DESCRIPTION OF THE TASK: In the listing below, find the line with "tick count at", then repeat exactly every line from the top through that one.

INFORMATION PROVIDED:
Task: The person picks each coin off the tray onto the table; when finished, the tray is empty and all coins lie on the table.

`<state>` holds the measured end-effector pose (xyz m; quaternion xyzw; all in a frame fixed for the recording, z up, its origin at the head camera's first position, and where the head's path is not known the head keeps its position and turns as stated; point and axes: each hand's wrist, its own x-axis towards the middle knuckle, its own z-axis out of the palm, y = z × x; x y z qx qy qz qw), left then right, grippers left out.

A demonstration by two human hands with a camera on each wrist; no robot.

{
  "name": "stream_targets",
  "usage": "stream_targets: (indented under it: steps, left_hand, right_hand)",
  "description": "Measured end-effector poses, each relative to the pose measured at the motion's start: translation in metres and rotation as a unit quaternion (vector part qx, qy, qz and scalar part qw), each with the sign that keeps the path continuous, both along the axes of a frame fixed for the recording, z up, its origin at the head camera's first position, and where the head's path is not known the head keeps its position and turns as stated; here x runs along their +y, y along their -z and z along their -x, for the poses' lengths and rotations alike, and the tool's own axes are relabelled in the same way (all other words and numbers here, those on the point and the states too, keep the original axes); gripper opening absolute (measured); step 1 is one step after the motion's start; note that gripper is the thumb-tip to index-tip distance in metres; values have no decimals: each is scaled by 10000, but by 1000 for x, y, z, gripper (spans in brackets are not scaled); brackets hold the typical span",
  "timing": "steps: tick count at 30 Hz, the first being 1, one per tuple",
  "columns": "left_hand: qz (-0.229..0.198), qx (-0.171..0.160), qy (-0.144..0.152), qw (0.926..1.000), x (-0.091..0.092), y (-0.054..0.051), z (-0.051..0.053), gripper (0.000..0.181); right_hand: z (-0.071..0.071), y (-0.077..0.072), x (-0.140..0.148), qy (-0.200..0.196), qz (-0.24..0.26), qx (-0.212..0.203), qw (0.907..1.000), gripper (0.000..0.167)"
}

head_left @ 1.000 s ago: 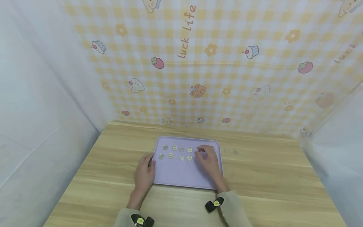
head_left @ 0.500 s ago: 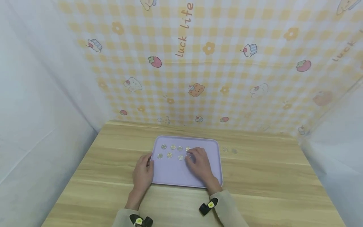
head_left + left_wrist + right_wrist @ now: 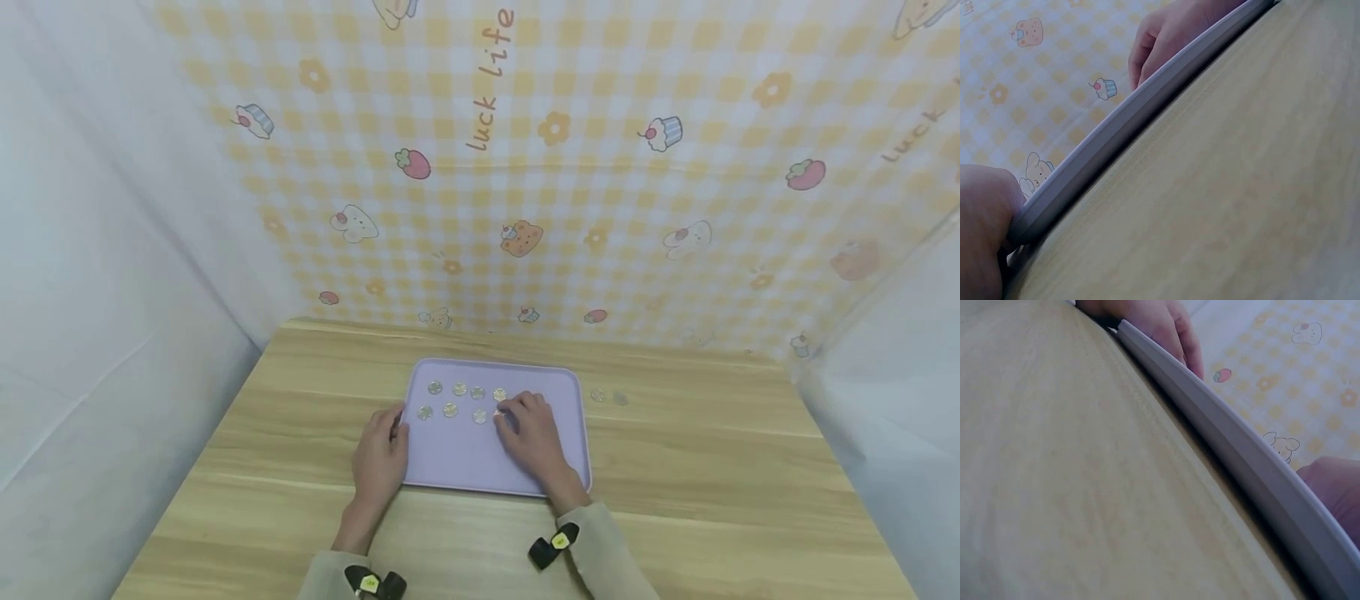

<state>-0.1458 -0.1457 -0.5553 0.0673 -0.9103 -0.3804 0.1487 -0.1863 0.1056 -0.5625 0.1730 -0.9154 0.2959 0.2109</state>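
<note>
Wooden worktop carries a tray, eight coins laid in two rows, left hand gripping its edge, right hand curled over the rows, hold unclear, two loose coins left outside.

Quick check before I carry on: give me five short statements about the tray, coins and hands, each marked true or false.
1. The left hand touches the tray at its left edge. True.
2. The tray is green. False: it is purple.
3. Two coins lie on the table, right of the tray. True.
4. The tray coins are stacked in one pile. False: they lie in two rows.
5. The right hand is over the tray. True.
</note>
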Motion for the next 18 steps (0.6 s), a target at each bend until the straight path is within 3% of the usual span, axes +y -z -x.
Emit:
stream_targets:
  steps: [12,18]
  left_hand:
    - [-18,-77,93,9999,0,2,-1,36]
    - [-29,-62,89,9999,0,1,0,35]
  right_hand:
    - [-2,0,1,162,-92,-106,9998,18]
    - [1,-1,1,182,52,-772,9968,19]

EXPECTED ANSWER:
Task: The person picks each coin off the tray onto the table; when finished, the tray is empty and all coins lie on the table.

`<state>` holds the measured end-effector pose (xyz m; quaternion xyzw; all in a frame fixed for the recording, z up, its origin at the head camera's first position, and where the head's path is not known the head keeps its position and turns as stated; point and axes: each hand's wrist, its own x-axis towards the middle knuckle, its own z-axis out of the palm, y = z × x; x y z qx qy qz qw), left then right, grippers left out.

A demonstration by two human hands with a camera on each wrist; no robot.

{
  "name": "stream_targets",
  "usage": "stream_targets: (indented under it: steps, left_hand, right_hand)",
  "description": "Measured end-effector poses, each relative to the pose measured at the motion's start: translation in metres and rotation as a unit quaternion (vector part qx, qy, qz and scalar part qw), each with the sign that keeps the path continuous, both along the axes of a frame fixed for the recording, z up, its origin at the head camera's first position, and where the head's path is not known the head keeps its position and turns as stated; here x runs along their +y, y along their -z and z along their -x, for the poses' lengths and rotations alike, and the tool's own axes are relabelled in the same way (all other words and numbers here, those on the point and the states too, keep the original axes); gripper opening absolute (measured); step 1 is one step after the motion's start; note that gripper is the thumb-tip to index-tip distance in metres; values have no decimals: each is scaled by 10000, but by 1000 for x, y, z, gripper (spans in brackets are not scaled); brackets hold the typical span",
  "timing": "steps: tick count at 30 Hz, the first being 1, one per tuple",

There is nothing further to this exercise.